Thank you Arjan for your reply, yes the vector is empty, we are using lipofectamine from invitrogen for transfection and the efficiency is 70%-80 % most of the times,
Do your genes of interest actually do kill the cells?
Did you include a positive control that is known to kill cells upon transfection?
Technical points regarding the cell cultivation and the details of the MTT assay:
Do you cultivate the cells long enough to see differences (if there are any?)
How were the optical densities at the read out? Ideal ODs are at 0.1 for blanks and 0.2 to 1.0 for actual measurements; above and below results are not reliable in a optical UV-Vis spectroscopy reader - in my humble opinion.
@Alexander: Thank you. Yes we suspect that they kill cells, Other studies shows that .. moreover we are using p53 as positive control. We are using MCF7 cells and after transfection cultivation time is 48-72 hrs.. Here I am attaching a data list of them .. please let me know if you have any other suggestions..
If I understand your data correctly, you show already normalised data in the excel file but not the raw absorbance data. ODs should be between 0.1 and 1.0 for reliable data interpretation.
Your positive control has nearly identical values like the other genes of interest. That's a bit puzzling and leads me to the following conlcusions:
A) all genes have the same effect (comment: unlikely)
B) The MTT assay is the wrong method for your question or not sensitive enough to detect small diferences (likely)
C) you should (dis)prove these initial data anyway with an additional method. I would suggest flow cytometry with staining for apoptosis. There are plenty of protocols for that in the web. I would also suggest to test multiple time points, e.g. 0, 4, 16, 24, 48 hours.
This gives an idea on the kinetics of action. It's more work but should also provide robust data and a better resolution of differences between treatments/genes. E.g. a 10% difference between gene effects cannot be detected as a significant difference in an MTT assay due to variance but would be significant via flow.
There are also other possibilities for MTTs to not work (photospectrometer not taken care of with calibrations or wrong wavelength, lamp bulb expired, MTT reagents didn't work properly,...).
My apologies that I cannot give better advise.

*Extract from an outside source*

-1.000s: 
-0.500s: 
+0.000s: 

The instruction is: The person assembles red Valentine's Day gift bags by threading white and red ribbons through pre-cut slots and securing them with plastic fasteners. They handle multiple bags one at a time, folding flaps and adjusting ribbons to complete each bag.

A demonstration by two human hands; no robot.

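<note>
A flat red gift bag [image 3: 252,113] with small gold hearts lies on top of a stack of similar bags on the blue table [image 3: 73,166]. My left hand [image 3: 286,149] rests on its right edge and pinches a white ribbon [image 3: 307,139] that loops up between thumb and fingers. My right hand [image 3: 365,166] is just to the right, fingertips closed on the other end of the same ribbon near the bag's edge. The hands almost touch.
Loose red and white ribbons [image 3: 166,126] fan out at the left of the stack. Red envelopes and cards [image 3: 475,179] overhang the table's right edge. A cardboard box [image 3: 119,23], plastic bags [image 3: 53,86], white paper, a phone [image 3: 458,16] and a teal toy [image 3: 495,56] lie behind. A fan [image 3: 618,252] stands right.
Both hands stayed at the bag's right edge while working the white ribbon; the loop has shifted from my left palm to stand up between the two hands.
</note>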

Nevertheless good luck with the experiments!
@Alexander: Thank you very much for your valuable suggestions, we are now trying the Trypan Blur exclusion assays, but yes still it is a puzzle for me to how to get rid of it.
One of the main problems that people often have with plate assays, as Alexander rightly says, is that they rely on absorbances that are too high (i.e. 3, which if you know the Beer Lambert law you will know this is not going to be reliable!) or too low (below 0.1). Also I would firstly suggest that you titrate the number of cells in your 96 well plate such that at the end point of the assay they are still in exponential growth rather than confluent becuase this will profoundly effect your toxicity- if you plate out 50,000 cells with a doubling time of 24 hours and your control cells are confluent after 2 days, you may kill half of your cells with your gene, but there may still be enough cells in the wells to reach confluence by the end point of the assay. I would also suggest that you do a "reverse" transfection where you mix the suspended cells with the transfection reagent and DNA in a tube before plating them out so all the cells should transfect at the same efficiency, and also keep some back to do a western or PCR to confirm expression. I have found that this gives much tighter results with plate assays.
The other thing is I am not sure whether you a measuring toxicicty/killing or inhibition of growth by MTT.
PS try titrating the amount of your gene in your transfection mix- 25, 50 75 100% of your expression vector diluted with empty vector-if you get a good dose response it will just make your data more robust.
@Andrew: Thank you for your valuable suggestions. Now we are doing the titration studies with different conc of lipofectamine and DNA. Moreover by MTT we are trying to measure the growth inhibition effect actually but people often interpret it for cyto-toxicity effect , lets hope that we will get a good result for this experiments.. thanks again
I am also trying to do the same. I have doubt regarding transfection control?? how we have to normalize the transfection efficiency when we are transfecting a gene and checking the viability??